When Ryan and I were discussing having another child, Ryan expressed many concerns about my health. My last pregnancies were difficult and I had a horrendous health scare after delivering Kiana. I assured Ryan that my body could handle one more baby and that there was nothing to worry about. When I finally did get pregnant, however, I instantly went into full panic/vomit mode. Thus began what I refer to as my own personal “terrible awful.”

Going through what I went through, and go through, is hard. But I know that Ryan suffers beside me. I’ve seen that horrified expression on his face, the one Edward had as he watched Bella shrivel in pain (although I still feel like my pregnancy has been worse than hers.

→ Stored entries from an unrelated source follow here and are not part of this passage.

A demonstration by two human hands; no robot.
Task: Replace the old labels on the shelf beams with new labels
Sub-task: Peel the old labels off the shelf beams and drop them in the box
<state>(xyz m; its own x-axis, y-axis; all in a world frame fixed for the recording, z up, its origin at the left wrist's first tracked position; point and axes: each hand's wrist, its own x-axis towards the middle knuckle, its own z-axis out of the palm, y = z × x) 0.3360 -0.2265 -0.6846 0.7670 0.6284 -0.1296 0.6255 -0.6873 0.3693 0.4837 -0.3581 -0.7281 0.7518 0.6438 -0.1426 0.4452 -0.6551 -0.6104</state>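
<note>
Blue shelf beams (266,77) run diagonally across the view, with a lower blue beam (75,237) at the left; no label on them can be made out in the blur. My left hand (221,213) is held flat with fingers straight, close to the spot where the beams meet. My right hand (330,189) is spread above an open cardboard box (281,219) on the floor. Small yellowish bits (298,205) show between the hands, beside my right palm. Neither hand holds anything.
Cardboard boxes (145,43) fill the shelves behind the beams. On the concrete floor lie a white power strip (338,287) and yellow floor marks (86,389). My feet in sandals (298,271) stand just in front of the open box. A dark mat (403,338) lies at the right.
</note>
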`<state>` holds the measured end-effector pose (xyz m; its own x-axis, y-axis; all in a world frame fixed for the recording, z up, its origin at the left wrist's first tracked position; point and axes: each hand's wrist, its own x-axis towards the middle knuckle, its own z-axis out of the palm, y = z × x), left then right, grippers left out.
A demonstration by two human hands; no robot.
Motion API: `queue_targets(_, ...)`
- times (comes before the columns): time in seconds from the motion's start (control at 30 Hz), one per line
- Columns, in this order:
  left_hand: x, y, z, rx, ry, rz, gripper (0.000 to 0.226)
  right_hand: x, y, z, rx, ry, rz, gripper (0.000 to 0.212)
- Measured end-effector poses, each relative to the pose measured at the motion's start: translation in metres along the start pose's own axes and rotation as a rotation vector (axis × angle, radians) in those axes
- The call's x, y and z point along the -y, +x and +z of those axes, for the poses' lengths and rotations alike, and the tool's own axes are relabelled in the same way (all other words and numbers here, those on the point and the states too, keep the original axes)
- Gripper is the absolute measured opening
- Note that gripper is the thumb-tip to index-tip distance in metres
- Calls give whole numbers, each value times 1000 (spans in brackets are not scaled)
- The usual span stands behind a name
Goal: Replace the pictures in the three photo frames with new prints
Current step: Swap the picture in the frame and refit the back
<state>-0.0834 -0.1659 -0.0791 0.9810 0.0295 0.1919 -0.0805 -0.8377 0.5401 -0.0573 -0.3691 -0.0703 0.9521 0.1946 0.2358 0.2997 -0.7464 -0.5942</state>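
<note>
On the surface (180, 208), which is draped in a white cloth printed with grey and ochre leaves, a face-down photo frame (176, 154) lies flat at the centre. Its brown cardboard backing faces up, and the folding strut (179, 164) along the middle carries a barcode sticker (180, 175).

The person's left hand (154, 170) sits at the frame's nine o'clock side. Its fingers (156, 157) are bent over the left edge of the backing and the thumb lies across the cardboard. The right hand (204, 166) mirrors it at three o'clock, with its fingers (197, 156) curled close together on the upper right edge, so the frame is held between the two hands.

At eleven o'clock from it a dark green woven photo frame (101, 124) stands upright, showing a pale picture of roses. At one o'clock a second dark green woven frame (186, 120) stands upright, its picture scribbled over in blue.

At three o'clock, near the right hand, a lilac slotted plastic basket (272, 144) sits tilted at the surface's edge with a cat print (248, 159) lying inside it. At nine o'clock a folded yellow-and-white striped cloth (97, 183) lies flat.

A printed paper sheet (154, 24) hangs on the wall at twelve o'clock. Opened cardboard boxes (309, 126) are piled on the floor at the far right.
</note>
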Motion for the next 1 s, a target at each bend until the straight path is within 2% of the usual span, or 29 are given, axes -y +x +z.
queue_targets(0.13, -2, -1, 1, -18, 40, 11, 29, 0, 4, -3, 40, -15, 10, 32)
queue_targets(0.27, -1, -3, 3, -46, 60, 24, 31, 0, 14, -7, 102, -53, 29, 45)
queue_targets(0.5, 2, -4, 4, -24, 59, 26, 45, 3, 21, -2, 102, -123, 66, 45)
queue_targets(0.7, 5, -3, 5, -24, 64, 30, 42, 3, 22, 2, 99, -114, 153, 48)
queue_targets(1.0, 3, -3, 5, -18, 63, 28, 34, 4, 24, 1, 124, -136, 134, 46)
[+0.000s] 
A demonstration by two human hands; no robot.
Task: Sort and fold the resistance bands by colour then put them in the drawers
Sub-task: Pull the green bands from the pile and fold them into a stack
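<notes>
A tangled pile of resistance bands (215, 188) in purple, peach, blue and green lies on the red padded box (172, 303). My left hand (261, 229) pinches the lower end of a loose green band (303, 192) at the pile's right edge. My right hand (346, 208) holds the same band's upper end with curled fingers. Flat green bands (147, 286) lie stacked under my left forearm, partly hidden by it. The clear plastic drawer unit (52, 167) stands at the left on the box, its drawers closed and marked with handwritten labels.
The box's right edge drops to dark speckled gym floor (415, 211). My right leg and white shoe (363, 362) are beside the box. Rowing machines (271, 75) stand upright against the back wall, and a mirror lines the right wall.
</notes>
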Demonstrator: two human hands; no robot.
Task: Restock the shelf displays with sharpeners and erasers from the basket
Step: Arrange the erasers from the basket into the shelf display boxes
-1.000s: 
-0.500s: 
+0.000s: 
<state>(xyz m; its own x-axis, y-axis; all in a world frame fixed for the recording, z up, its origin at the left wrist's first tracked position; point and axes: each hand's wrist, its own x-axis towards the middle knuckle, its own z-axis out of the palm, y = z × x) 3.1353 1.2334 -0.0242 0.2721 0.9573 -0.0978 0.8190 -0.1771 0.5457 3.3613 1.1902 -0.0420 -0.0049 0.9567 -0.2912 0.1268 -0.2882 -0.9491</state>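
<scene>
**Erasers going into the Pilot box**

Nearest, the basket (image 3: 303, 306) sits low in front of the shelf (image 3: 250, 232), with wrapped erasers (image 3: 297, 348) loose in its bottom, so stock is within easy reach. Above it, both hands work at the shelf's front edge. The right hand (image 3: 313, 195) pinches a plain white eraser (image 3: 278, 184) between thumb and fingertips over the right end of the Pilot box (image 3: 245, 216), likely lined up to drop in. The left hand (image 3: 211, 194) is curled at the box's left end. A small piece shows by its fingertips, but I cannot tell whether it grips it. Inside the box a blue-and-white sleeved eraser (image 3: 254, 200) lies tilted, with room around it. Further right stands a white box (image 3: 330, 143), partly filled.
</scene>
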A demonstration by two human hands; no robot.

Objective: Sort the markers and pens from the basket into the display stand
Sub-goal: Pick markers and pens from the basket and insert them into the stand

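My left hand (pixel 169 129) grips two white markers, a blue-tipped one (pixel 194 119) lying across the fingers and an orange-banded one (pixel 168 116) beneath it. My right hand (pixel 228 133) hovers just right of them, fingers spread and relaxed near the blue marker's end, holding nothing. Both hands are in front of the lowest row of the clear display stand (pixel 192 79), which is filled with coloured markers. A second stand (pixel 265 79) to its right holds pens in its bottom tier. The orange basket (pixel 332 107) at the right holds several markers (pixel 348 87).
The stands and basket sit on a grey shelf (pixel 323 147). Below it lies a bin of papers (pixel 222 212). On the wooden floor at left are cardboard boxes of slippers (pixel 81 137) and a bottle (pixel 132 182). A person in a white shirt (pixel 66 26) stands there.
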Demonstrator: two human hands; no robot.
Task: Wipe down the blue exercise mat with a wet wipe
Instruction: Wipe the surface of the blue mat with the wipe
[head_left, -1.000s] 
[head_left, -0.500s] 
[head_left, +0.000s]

Sure, her baby was eating her from the inside-out, but at least Bella didn’t have an anxiety disorder).

Even though I have moved passed the whole “I wish I never got pregnant” business, sometimes I feel like I am responsible for our trials. I feel guilty about being sick. Ryan is running a marathon—caring for two children and a partially insane woman, watching that woman cry, providing, back-rubbing, worrying, praying, erranding, cleaning, traveling, doing, going, being—while sometimes it is all I can do just to get out of bed in the morning.

But marriage is like that. Sometimes one partner has to fight the werewolves while the other lies helplessly on the couch. Both roles are difficult. Ryan has carried me through this hard time, but it also takes strength for me to allow myself to be carried. I am learning how to balance my emotions and needs so that being carried is even possible. I am learning about perseverance. Most importantly, I am learning about gratitude, for I am blessed beyond belief in a spouse who loves and supports me through my ups and downs. My own personal vegetarian vampire.